Chorzów będzie płacić miastu Sosnowiec 400 tys. zł. Jaki zysk z likwidacji ośrodka?
23 sierpnia 2025Czy władze Chorzowa naprawdę chcą oszczędzać, czy raczej robią polityczny interes kosztem zdrowia mieszkańców?
Pod płaszczykiem „cięć budżetowych” miasto planuje zlikwidować Ośrodek Pomocy Osobom Uzależnionym – placówkę, która generuje dochody i ratuje ludzkie życie – po to, by… płacić Sosnowcowi co najmniej 400 tysięcy zł rocznie. Do tego dochodzą koszty dowozu pacjentów. Gdzie tu sens, gdzie logika? Czy to układ z radnymi PiS w zamian za przyszłe podwyżki cen wody? A może zwykła polityczna gra, w której kartą przetargową staje się bezpieczeństwo chorzowian?

Likwidacja Ośrodka Pomocy Osobom Uzależnionym w Chorzowie – oszczędności czy polityczny układ? 28 sierpnia 2025 roku Rada Miasta Chorzów podejmie decyzję o dalszym losie Ośrodka Pomocy Osobom Uzależnionym i Ich Rodzinom, który od lat prowadzi skuteczne terapie oraz pełni funkcję Izby Wytrzeźwień.
Prezydent Chorzowa Szymon Michałek przekonuje, że chodzi o oszczędności, ale fakty pokazują coś zupełnie innego.
Fakty i liczby – ile naprawdę kosztuje Ośrodek?
Dyrektor placówki zwraca uwagę, że:
-
Koszt utrzymania ośrodka to ok. 800 tys. zł, a nie 3 mln zł, jak podaje magistrat.
-
Ośrodek generuje dochody – ponad 2,2 mln zł rocznie dzięki współpracy z siedmioma gminami.
-
„Zysk” z likwidacji to zaledwie 240 tys. zł rocznie – kwota, którą bez problemu można znaleźć w miejskim budżecie np. w programie tzw. „kapslowym”.

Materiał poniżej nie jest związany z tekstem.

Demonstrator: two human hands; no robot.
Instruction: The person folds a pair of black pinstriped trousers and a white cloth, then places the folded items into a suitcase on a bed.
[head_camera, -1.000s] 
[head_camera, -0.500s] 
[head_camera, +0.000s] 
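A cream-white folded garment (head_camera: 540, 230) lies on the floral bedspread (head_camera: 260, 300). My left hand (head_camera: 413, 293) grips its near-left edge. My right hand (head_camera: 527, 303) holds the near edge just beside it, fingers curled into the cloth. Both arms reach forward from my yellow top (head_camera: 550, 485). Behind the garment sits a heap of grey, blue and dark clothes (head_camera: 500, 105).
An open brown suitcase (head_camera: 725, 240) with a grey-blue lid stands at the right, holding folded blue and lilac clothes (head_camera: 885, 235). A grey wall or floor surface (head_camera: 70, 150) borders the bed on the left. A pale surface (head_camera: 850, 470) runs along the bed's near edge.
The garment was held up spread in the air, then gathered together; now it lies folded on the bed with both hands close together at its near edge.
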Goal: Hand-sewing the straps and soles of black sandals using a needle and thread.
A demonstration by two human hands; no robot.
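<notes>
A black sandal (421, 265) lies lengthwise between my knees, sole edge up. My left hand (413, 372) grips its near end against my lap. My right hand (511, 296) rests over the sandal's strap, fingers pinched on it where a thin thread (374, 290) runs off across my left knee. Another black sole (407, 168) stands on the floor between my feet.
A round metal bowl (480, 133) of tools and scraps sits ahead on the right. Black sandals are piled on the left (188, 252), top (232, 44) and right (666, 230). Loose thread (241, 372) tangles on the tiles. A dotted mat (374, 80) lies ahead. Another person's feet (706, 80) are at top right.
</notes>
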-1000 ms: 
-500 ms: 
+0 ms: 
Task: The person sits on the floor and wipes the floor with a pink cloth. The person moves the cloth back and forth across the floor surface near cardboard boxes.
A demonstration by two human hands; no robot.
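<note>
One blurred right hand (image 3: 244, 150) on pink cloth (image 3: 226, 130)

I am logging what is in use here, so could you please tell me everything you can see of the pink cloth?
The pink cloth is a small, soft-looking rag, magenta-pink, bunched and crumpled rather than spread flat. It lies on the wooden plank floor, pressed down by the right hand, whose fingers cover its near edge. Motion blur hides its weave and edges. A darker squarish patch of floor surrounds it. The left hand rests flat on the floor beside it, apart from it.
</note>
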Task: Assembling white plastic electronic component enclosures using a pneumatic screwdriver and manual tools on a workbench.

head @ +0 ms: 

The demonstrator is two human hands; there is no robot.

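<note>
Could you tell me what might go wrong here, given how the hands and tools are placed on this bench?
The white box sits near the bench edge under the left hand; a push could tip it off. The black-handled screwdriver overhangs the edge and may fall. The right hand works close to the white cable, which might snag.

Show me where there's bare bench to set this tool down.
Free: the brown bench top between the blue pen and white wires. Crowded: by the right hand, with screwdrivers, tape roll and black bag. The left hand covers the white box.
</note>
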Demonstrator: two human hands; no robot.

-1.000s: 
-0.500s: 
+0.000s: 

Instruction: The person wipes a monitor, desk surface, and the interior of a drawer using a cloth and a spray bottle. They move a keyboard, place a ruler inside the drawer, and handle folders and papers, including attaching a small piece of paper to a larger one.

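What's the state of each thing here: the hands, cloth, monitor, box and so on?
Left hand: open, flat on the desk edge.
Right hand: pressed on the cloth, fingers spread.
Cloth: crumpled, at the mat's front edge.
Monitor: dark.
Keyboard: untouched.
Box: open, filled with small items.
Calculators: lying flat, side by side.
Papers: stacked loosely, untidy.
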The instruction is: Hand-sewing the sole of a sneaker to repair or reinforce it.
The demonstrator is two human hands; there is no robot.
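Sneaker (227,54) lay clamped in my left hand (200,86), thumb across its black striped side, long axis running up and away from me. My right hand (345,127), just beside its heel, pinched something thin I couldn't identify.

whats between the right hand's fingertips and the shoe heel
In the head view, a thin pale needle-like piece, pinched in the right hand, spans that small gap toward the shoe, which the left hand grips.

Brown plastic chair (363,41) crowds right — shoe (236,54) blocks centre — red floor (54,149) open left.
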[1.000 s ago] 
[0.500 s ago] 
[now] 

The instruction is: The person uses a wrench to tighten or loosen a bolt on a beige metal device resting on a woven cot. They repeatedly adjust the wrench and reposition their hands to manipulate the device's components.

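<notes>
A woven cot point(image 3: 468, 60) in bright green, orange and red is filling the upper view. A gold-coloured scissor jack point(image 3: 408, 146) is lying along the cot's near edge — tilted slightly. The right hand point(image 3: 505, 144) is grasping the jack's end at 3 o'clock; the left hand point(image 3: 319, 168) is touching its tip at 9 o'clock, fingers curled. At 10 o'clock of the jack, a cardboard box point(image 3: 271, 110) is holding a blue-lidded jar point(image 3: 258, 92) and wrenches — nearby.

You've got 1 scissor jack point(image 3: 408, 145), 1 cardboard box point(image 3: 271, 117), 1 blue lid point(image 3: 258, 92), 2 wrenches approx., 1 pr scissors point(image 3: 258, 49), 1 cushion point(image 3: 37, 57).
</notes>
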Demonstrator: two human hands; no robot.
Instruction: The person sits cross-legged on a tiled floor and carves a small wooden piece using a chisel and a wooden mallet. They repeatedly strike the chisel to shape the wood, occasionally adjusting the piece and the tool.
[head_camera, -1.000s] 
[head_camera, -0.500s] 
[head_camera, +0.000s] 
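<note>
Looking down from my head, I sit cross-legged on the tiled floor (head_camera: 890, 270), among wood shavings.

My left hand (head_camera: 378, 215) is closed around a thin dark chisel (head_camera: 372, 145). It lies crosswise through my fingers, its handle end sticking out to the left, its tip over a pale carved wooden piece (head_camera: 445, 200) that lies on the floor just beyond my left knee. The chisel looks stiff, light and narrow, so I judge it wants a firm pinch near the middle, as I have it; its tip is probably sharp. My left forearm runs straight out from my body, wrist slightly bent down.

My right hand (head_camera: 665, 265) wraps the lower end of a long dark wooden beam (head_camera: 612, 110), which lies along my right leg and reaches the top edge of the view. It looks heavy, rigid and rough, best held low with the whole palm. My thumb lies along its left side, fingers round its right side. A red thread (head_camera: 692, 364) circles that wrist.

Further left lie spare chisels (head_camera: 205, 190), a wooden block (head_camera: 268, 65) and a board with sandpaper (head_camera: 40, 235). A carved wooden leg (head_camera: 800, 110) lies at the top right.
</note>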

Umowa z Sosnowcem – strata dla Chorzowa
Miasto, rezygnując z własnej placówki, musi podpisać umowę z Sosnowcem, a to oznacza:
-
dodatkowe koszty – minimum 400 tys. zł rocznie, nie licząc transportu pacjentów,
-
brak realnych oszczędności,
-
ryzyko pogorszenia bezpieczeństwa mieszkańców.
Co tracą mieszkańcy?
Likwidacja Ośrodka Pomocy Osobom Uzależnionym to nie tylko liczby – to zagrożenie dla zdrowia i bezpieczeństwa społecznego. Placówka:
-
prowadzi bezpłatne terapie dla uzależnionych i ich rodzin,
-
interweniuje w sytuacjach przemocy domowej,
-
chroni osoby nietrzeźwe przed wychłodzeniem i tragediami na ulicach,
-
odciąża szpitale i SOR-y, które bez tego będą jeszcze bardziej przepełnione.
Polityczne tło decyzji
Na ostatniej sesji Rady Miasta nie przeszła podwyżka opłat za śmieci – dzięki głosom radnych KO i wstrzymaniu się od głosu przez radnych PiS. Teraz pojawia się pytanie:
-
czy likwidacja ośrodka to polityczny układ z radnymi PiS w zamian za zgodę na przyszłe podwyżki, np. opłat za wodę?
-
czy radni PiS ponownie wstrzymają się od głosu, czy też wesprą mieszkańców, głosując przeciw likwidacji placówki?
Co naprawdę zyskamy, a co stracimy?
W tle decyzji mówi się o potrzebie środków na budowę stadionu Ruchu Chorzów. Ale czy naprawdę warto ryzykować zdrowie i życie mieszkańców dla 240 tys. zł rocznie, gdy podpisanie umowy z Sosnowcem i tak wygeneruje dodatkowe koszty?
👉 Już 28 sierpnia okaże się, czy radni staną po stronie mieszkańców, czy interesów politycznych.